A small proportion of participants in the all-exposure population reduced or stopped their oral corticosteroid use due to sustained efficacy (defined as at least a 50% improvement in both swollen joint count (SJC) and tender joint count (TJC).
- Change From Baseline in Scores for Health Assessment Questionnaire − Disability Index Over Time, Through 264 Weeks [ Time Frame: through 264 Weeks ]
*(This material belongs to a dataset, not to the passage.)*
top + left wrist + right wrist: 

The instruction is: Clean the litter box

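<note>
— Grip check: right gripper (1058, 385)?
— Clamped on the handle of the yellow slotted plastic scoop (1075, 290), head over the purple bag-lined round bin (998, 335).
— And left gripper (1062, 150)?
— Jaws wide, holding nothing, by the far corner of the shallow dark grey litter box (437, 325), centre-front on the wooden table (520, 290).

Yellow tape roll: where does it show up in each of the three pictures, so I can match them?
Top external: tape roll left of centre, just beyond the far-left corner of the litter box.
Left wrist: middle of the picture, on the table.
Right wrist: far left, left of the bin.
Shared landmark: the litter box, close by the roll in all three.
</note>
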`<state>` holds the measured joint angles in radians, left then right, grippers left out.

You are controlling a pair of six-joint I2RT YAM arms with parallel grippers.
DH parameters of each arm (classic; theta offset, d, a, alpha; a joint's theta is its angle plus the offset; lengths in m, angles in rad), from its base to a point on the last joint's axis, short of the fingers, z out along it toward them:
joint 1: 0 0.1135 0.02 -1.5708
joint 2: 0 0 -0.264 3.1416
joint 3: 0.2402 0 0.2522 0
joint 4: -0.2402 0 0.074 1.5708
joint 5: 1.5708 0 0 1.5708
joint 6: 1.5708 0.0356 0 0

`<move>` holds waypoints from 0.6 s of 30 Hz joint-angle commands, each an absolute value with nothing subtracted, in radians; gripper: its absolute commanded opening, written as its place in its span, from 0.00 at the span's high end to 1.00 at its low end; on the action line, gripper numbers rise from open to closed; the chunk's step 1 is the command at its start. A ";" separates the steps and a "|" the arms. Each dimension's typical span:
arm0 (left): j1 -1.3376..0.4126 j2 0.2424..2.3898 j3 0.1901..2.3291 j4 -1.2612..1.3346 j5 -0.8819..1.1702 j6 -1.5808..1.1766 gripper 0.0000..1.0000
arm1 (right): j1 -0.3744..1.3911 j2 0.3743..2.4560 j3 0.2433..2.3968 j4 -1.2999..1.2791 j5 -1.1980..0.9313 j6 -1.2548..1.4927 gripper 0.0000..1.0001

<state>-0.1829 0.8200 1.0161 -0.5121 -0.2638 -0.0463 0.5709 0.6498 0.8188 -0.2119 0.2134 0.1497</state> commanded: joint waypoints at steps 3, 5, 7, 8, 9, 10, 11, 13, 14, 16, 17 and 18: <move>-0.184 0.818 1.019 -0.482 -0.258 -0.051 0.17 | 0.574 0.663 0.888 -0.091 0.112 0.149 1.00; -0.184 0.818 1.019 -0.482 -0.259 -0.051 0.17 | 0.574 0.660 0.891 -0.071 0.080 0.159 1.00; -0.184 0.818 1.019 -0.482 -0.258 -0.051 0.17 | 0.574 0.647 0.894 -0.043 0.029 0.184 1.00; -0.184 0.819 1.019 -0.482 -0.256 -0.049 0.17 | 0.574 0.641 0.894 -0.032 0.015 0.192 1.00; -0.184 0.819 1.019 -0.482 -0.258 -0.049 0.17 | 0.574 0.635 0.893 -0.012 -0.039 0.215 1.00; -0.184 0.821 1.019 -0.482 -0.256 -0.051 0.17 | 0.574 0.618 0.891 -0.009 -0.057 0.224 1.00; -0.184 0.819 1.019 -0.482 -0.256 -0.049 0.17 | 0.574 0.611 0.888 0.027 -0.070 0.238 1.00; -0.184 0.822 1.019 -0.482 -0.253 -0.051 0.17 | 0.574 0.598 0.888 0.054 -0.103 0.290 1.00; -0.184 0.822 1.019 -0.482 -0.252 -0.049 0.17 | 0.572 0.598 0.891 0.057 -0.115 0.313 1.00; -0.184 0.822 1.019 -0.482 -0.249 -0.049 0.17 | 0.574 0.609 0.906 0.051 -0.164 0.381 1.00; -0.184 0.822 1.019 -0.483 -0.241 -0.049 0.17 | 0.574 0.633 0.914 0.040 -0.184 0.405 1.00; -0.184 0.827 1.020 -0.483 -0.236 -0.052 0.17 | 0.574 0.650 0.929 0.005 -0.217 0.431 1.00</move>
The Stanford Health Assessment Questionnaire - Disability Index (HAQ-DI) is a questionnaire specific for rheumatoid arthritis with 8 component sets (domains): dressing/grooming, arising, eating, walking, hygiene, reach, grip, and common daily activities. Each domain has 2-3 questions (for a total of 20) that participants answer with categorical answers enumerated as a scale of 0-3, where 0=without any difficulty, 1=with some difficulty, 2=with much difficulty, and 3=unable to do.
To calculate the HAQ-DI the patient must have a domain score for at least 6 of the eight domains. The HAQ-DI is the sum of the domain scores, divided by the number of domains that have a score (in range 6-8). The resulting HAQ-DI scores are on a scale that ranges from 0 to 3, where 0=lowest level of difficulty and 3=highest level of difficulty. A negative change from baseline indicates improvement.
- Change From Baseline in Scores for Patient's Global Assessment of Disease Activity Over Time, Through 264 Weeks [ Time Frame: through 264 Weeks ]Patient's global assessment of disease activity is the patient's overall assessment of their disease activity during specified time periods on a 100 mm horizontal visual analogue scale (VAS). The left-hand extreme of the line was described as "no disease activity" (symptom-free and no arthritis symptoms) and the right-hand extreme as "maximum disease activity" (maximum arthritis disease activity). Change from baseline was calculated for given periods, and a negative change indicates improvement.
- Change From Baseline in Scores for Physician's Global Assessment of Disease Activity Over Time, Through 264 Weeks [ Time Frame: through 264 Weeks ]Physician's global assessment of disease activity is the treating physician's assessment of the patient's current disease activity on a 100 mm horizontal visual analogue scale (VAS). The extreme left end of the line was described as "no disease activity" (symptom-free and no arthritis symptoms) and the extreme right end as "maximum disease activity". Change from baseline was calculated for given periods, and a negative change indicates improvement.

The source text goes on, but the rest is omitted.